Theater

A celebration of Buddy Holly

Metropolis play tells tale of day the music died

The Buddy Holly Story at Metropolis Performing Arts Centre: Ross Creighton Childs (The Big Bopper), Travis Shanahan (Buddy Holly), Luis David Cortes (Ritchie Valens) and cast.
The Buddy Holly Story at Metropolis Performing Arts Centre: Ross Creighton Childs (The Big Bopper), Travis Shanahan (Buddy Holly), Luis David Cortes (Ritchie Valens) and cast.

The final production in the Metropolis 2018-19 Main Stage Series, “Buddy: The Buddy Holly Story,” is a magnificent blockbuster.

Director Joe Keene has assembled a spirited, vibrant ensemble of 20 who leap, dance, twist and shout across an authentic period set designed by Eric Luchen. 

This docu-musical, written by Alan James, first opened in 1989 at London’s Victoria Palace Theater and ran for an incredible 12 years. “Buddy” is more a revealing jukebox concert of Buddy Holly songs that follow his mercurial rise from Lubbock, Texas, country and western local favorite to rock ’n’ roll superstar to that ultimate fateful night when the music died (a tragic Feb. 3, 1959, plane crash that also killed Richie Valens and the Big Bopper after the Winter Dance concert at Clearwater, Iowa).

Travis Shanahan is a phenomenal Buddy.

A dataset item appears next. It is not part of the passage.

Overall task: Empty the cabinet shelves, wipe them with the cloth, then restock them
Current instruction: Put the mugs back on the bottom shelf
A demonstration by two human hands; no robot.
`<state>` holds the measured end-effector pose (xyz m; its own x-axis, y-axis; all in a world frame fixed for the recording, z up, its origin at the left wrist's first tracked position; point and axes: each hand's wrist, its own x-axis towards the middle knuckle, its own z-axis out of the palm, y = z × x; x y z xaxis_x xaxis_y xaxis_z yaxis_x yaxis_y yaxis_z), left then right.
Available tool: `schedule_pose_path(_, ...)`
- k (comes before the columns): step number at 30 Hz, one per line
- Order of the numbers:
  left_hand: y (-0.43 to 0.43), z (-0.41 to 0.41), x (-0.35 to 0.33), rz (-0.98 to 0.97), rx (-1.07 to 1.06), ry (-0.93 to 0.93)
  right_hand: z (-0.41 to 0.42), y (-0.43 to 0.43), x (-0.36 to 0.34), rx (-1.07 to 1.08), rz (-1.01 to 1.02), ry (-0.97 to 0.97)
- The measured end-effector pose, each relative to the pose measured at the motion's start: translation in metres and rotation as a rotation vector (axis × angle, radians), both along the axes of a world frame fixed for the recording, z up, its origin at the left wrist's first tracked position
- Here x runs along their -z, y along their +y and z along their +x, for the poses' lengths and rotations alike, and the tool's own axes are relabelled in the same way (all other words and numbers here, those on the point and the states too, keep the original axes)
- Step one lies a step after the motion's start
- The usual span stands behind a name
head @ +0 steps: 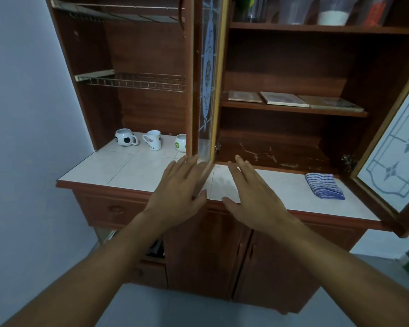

Making his Metropolis debut, he owns this production from beginning to end. Holly’s determination to “make the music everyone wants to hear” is brilliantly and believably brought to life by Shanahan. He is a subtle multi-talent. The Crickets, as portrayed by Jack Morsovillo, Kelan Smith and Roy Brown are powerful allies onstage; they’re just delightful and Brown does some pretty amazing things with that bass. 

Their supremacy, however, is almost stolen by a rendition of “Shout” at the Apollo by four magnificent and very flexible performers: Jordan Burns, Bre Jacobs, Austin Nelson Jr. and Jasmine Lacy Young. 

And despite the obviously superb ability of the entire supporting ensemble, there are other standouts: Luis David Cortes is a charismatic Richie Valens; Gabriel Fries is a wonderful KDAV DJ “Hipockets” Duncan; Jessica Miret Garcia is a sweetly determined Maria; David Gordon-Johnson is a strong, smooth Norman Petty; and Nicole Frydman puts a great spin on Vi Petty. 

Both Acts I and II are quite lengthy. Act II is a reliving of that fateful Winter Dance Surf Ballroom concert with an abrupt ending. And yet, particularly in Act II, the upbeat, joyful choreography of Allyssa O’Donnell will keep you dancing in your seat. Besides the musical skills of Shanahan, Morsovillo, Smith and Brown, there is a live six-piece band. Conducted and directed by keyboard player Kenneth McMullen, they are all just sublime. 

There’s a constant celebration of Holly’s life through 30 of his dynamic songs in this production. Yes, there’s “That’ll be the Day,” “Chantilly Lace,” “Johnny B. Good” and “Peggy Sue” (and listen for that title’s comedic origins).

There’s also a catalog of the lesser knowns: “Not Fade Away,” “True Love Ways” and “When You Ask About Love” to name a few. As performed by this ensemble and musicians, it’s a rocking extravaganza.

Director Keefe throws everything and the kitchen sink at you with this ambitious musical.

Judging from the audience reaction, “Buddy” is in for a triumphant run at the Metropolis in Arlington Heights. 

• Regina Belt-Daniels just completed a run as director of RCLPC’s summer offering “Morning’s at Seven” and will continue to do what she loves best: teach, travel and write theater reviews. A retired District 47 educator, she has appeared in or directed more than 50 shows in the northern Illinois area and can be seen as Senator Karen Spelosi in the Mike Preston film, “Citizen Dick.”